Joe Wright: I really like the thing of having a company of actors and I like the company atmosphere, so it’s important for me to work with the same people. It makes me feel safe, and we kind of understand each other.

CS: I assume you had a bigger budget this time around.

Wright: Not really. Well, about $4 million more.

CS: That’s still a lot, but it looks like $50 million more.

Wright: Right, no, no, no, it’s a budget of $30 million.

CS: That’s pretty amazing, especially when you consider things like the tracking shot on the beach…

Wright: Yeah, I mean a lot of the budget went on that, but it was only one day we had to shoot it, and that’s in a way why I did that tracking shot, is ’cause I had one day to film that whole scene and thought that maybe the best way to do that was to concentrate on the rehearsals all day and then use the last 3 hours of the day to shoot. It was partly financial constraints that led to us shooting it in that way.

CS: How long did it take to set everything up though?

Wright: 12 hours… well, the art department had been there for six weeks beforehand, so they’d been getting it all set for six weeks and it was a fairly big job.

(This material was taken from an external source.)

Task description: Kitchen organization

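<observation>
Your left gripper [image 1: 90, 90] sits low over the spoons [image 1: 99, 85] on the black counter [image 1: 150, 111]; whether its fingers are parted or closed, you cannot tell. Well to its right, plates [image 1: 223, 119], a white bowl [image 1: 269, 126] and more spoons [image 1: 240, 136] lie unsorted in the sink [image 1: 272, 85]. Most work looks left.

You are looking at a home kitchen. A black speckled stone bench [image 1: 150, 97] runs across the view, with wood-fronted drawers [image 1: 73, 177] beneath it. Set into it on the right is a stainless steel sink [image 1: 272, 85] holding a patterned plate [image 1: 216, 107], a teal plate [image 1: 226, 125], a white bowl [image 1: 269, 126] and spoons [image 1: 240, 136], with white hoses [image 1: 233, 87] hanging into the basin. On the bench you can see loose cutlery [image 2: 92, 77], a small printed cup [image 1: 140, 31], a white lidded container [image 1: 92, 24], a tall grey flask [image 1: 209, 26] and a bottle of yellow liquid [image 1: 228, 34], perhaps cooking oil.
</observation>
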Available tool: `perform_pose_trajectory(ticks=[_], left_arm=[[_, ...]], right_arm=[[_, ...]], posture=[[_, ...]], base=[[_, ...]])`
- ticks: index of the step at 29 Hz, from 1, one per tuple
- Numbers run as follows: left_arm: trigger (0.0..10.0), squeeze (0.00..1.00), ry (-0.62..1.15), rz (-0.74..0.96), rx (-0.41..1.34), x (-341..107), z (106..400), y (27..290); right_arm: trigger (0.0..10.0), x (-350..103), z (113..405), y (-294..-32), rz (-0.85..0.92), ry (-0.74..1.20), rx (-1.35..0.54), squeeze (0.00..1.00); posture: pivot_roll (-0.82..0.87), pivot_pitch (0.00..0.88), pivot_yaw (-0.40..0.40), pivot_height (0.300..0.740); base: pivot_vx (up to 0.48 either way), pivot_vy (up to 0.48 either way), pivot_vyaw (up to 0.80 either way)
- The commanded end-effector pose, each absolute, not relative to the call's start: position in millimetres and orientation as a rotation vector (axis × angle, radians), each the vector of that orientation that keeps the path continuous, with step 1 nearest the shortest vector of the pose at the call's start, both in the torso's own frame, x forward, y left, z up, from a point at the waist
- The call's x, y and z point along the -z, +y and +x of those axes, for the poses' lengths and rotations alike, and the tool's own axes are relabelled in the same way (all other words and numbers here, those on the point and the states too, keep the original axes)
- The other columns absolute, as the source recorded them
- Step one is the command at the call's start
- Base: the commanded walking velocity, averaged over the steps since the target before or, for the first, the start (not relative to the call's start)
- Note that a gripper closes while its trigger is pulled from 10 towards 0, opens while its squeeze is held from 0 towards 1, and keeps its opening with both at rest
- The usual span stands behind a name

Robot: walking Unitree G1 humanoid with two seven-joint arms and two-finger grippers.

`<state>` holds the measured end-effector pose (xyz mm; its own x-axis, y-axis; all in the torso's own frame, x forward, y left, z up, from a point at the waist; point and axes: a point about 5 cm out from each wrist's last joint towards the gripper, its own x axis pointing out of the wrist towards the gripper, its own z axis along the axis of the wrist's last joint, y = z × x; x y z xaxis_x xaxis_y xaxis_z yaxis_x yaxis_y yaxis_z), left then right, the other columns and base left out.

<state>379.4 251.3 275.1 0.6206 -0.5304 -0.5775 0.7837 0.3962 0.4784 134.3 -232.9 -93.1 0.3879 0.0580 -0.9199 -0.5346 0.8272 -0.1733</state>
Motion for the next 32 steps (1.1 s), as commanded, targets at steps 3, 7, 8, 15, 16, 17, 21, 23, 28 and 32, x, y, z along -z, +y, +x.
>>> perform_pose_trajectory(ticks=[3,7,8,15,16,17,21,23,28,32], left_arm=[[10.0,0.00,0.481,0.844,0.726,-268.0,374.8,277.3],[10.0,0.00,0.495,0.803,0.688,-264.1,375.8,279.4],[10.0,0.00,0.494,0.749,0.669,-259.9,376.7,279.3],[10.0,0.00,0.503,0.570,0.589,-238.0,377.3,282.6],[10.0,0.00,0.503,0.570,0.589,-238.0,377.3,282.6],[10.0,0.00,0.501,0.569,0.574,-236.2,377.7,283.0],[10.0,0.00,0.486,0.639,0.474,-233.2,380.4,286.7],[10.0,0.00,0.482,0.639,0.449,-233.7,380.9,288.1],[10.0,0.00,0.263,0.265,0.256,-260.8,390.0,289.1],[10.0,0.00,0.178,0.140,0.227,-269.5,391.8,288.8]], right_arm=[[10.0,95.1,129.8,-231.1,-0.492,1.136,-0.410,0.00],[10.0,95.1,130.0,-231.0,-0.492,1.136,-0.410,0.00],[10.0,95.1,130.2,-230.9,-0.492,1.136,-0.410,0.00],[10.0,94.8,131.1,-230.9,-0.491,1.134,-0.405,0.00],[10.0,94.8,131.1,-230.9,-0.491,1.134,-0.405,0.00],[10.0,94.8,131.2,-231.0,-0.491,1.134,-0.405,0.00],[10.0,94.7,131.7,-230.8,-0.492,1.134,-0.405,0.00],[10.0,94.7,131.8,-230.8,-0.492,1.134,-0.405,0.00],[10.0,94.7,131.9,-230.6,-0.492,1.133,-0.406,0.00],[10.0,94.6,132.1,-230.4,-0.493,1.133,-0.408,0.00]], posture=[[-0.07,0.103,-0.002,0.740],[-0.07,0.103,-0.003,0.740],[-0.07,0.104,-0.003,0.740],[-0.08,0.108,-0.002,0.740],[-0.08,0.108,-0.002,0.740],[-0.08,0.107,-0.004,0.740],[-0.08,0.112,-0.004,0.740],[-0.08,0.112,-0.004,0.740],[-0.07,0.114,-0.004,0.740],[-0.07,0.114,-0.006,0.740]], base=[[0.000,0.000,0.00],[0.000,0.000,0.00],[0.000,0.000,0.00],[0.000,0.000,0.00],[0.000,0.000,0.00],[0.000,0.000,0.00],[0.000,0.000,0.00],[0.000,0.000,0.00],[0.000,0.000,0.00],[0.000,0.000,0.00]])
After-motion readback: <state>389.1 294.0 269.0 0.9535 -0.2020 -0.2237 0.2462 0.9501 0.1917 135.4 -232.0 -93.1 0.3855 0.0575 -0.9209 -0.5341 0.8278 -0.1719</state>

CS: It looked it. I remember talking to Alfonso Cuaron, who told me that it took them ten days just to set everything up for that big finale in “Children of Men” and then one whole day of filming once they had it worked out.

Wright: We didn’t have that luxury.

CS: Can you talk about how that idea came about?

Wright: It started off as a bit of a joke really. I had a problem which was that I only had one day with all of those extras, and we couldn’t afford any more, and the sequence was originally written as a montage and I wasn’t sure how I was going to cover that amount of shots in a single day and have continuity of light and “magic light” and all that kind of stuff, so one day in discussion with Seamus (the cinematographer), I sort of jokingly said, “Why don’t we do it as a single Steadicam shot” and everyone laughed. “Ha ha ha, what a wag!” and then I went home that night and started thinking about it, and asking myself the question quite seriously. I reread the passage from the book and it’s a really lyrical passage, so it seemed like the right way to do it, so the next day I went in and told them and they stopped laughing. It was something that we prepared very closely for but the heroes of that day were the extras who really gave their heart and soul to the dignity of the moment and also the camera team and the Steadicam operator who just did an extraordinary job. But it was an amazing thing to have 1,300 people focus on one five-minute section.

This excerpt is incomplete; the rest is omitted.